With that, he grabbed his own slice and knocked the box with the remaining pizza away from the boy who held it, hurling it into the gutter. “C’mon, let’s get this party started.”
As one, they turned and left, heading toward the town square.
TK started to follow them, but David lagged behind. She waited. When he caught up with her, his expression was worried, despite the fact that Franklin and his crew had vanished into the night.
“What?” she asked, still a bit jazzed by the encounter. Just like this morning, she’d felt a familiar frisson of anticipation. Being in control but not in control…walking a knife edge…she didn’t have words for it, but whatever it was, it was an adrenaline rush.
“I think that we’re all racist,” David started. The pizza boxes wobbled as he balanced them, obviously frustrated with his inability to adequately communicate without using his hands to gesture for emphasis. “But it has nothing, necessarily, to do with skin color. It’s about fear. Not fear of someone having a different skin color. Not fear of them at all. Fear of the unknown.”
He stopped and turned to her. “Like those boys. You met them this morning when you were alone. Outnumbered, five to one. Were you afraid?”
“No. I was angry, irritated, wondering what the hell right they had to do that, just because I’m a woman. But I wasn’t afraid.” They slowly continued down the street.

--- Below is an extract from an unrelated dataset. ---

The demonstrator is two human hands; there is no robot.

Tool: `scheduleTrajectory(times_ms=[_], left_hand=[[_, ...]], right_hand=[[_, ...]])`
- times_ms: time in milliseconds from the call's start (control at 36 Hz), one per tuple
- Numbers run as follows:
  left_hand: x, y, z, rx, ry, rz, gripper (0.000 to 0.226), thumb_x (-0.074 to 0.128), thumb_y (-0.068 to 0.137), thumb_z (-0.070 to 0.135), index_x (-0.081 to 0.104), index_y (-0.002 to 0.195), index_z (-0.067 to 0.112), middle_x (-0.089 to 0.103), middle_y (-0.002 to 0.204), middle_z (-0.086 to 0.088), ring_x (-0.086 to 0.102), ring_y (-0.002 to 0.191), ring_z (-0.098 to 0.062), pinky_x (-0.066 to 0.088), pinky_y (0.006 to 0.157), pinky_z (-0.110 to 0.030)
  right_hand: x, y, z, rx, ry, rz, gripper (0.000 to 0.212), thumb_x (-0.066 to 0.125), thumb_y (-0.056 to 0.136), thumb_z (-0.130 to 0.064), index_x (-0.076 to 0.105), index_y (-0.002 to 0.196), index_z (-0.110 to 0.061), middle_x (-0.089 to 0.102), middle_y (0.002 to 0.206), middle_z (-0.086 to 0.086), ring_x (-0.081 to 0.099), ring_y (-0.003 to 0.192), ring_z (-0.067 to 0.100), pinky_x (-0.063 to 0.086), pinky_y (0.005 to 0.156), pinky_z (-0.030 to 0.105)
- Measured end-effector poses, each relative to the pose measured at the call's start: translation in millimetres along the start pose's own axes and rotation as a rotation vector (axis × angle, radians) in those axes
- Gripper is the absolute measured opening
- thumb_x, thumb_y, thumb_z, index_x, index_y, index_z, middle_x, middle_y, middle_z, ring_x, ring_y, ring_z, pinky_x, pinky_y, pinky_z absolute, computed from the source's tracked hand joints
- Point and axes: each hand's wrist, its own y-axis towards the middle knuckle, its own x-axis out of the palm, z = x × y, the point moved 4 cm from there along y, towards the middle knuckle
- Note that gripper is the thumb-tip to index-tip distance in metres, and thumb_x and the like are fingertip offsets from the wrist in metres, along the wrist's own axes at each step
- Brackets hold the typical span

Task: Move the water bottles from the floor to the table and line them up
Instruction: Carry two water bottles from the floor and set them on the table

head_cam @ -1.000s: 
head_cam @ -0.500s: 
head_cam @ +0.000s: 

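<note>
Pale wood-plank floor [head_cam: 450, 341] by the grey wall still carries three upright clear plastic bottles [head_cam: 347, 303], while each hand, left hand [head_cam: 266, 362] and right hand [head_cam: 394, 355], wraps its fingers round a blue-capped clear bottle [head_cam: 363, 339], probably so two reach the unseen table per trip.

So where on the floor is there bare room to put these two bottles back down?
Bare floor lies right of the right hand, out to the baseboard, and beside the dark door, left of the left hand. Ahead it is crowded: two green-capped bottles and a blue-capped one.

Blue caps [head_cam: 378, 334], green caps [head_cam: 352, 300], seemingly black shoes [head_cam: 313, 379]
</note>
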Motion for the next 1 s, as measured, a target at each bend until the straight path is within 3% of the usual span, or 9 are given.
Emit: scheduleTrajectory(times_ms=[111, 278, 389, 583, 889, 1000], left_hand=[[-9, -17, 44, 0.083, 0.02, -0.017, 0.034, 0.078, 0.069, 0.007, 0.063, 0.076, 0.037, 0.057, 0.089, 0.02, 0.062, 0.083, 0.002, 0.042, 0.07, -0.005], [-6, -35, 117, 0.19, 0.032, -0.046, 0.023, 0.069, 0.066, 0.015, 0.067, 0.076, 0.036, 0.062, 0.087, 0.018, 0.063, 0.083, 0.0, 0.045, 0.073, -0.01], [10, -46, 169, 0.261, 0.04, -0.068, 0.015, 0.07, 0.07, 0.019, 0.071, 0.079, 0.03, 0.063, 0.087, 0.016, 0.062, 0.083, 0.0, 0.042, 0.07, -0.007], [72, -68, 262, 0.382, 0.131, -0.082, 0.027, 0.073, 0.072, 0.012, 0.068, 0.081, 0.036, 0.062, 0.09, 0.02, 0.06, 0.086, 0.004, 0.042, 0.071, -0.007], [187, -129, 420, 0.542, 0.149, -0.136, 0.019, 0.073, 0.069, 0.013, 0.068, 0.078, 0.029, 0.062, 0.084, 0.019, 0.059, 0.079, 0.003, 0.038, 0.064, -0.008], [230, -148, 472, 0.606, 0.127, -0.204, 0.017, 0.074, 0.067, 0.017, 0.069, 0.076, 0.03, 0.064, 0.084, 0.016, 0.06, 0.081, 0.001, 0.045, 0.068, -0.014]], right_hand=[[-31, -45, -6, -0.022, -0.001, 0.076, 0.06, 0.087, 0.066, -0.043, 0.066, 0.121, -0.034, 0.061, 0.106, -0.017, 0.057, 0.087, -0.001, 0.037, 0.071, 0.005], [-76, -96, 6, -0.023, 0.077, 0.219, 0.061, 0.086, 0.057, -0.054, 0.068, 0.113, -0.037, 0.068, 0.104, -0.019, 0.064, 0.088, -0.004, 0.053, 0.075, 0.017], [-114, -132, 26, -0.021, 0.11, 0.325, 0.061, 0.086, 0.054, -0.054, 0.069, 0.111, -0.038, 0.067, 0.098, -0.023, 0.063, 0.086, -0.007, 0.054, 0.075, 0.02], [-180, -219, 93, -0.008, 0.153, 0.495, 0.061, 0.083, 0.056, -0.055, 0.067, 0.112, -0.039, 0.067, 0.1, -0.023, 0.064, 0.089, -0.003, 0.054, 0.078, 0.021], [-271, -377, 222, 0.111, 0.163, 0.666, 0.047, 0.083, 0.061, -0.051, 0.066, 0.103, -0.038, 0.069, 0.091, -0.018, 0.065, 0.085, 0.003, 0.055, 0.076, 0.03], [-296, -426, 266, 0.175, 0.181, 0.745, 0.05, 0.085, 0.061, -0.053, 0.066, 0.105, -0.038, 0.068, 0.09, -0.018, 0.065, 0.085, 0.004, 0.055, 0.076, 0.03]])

“Why not? Most women would be. Isn’t that why men—whether it’s construction workers or kids with nothing better to do—isn’t that really why they catcall and jeer at women? Asserting their dominance over any woman who comes into their circle of influence—they control your attention, hell, the very pavement you put your feet on.”

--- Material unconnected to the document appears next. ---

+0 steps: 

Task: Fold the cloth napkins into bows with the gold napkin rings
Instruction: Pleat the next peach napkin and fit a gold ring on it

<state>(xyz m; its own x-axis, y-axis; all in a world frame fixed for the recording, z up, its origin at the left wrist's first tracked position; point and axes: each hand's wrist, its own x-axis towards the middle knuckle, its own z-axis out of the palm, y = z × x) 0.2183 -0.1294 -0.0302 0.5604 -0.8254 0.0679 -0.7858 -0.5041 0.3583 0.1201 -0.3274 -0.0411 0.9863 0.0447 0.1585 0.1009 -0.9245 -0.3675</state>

This she had an answer for—it was something she’d been dealing with all her life, especially after she joined the Corps. “Men like that, they want women to fear what might lie behind those so-called harmless words and whistles. They’re bullies. Like cybertrolls—they aren’t merely annoying, they’re also instilling fear when they publish your intimate details, where you live and work, how to reach you when you’re most vulnerable, and threaten real-life harm.”
“Right. Because they’ve turned words, their right to free speech, into a weapon. Which, for a journalist who has the first amendment tattooed onto his soul, is a very, very difficult thing to say.”
“Terroristic threats—that’s the police term for it,” TK told him.
“But it’s not the actual words or threat that terrifies, is it? It’s the randomness. The uncertainty. Will they follow through? When? Where? Terrorism is an act of dominance, taking over mental territory, more than physical. Doesn’t matter if it’s via intimate partner violence or large-scale ideology instilling fear in the masses. Once you control fear, you can wreak havoc over an entire nation, create chaos.”
“What’s that got to do with corner boys and racism?”
“You weren’t afraid of Franklin or his gang. It didn’t matter that they were black or white or purple, you would have had the same reaction.”
“Because I had a plan. I knew what I could do, would do, to get out of there.”
“Would you have shot them?” He was well aware that she always carried a gun—something that he despised but put up with.
“No. They never laid hands on me, it was only words. And I had other options.”
“Because of your training.”
“Right. And practice and experience.” Where was he going with this?
“See. I saw something different. I was frightened. When I read their body language, I didn’t see a boy and his friends acting out. I saw a situation that could have changed in an instant. I felt choked by the possibilities. How volatile things were, how any one of those boys—or you or I for that matter—could have sent things spiraling out of control.”
It was a long speech for him. Long enough that she swallowed her reflex reaction of dismissing his concern, that she had it all under control, and really considered his words. Because of his disability, David was an expert at reading body language, practically a human lie detector.
Could she have been wrong? Both this morning and now? “Which of us was right? Were they dangerous or not?”
“I’m not sure. That’s my point. I mean, think about it. What if you’re a police officer in a city where most of the crime in the area you patrol is black on black? Where the times when you are forced to react, when you fear for the lives of the public or yourself, when things happen so fast that however you react, right or wrong, becomes the practiced experience…”
“Okay, I see what you’re saying. It’s not necessarily prejudice. It’s not consciously discriminating or making the assumption that every black man you see is someone capable of violence, but rather it’s been ingrained through repeated exposure to violence.” Train how you fight, fight how you train.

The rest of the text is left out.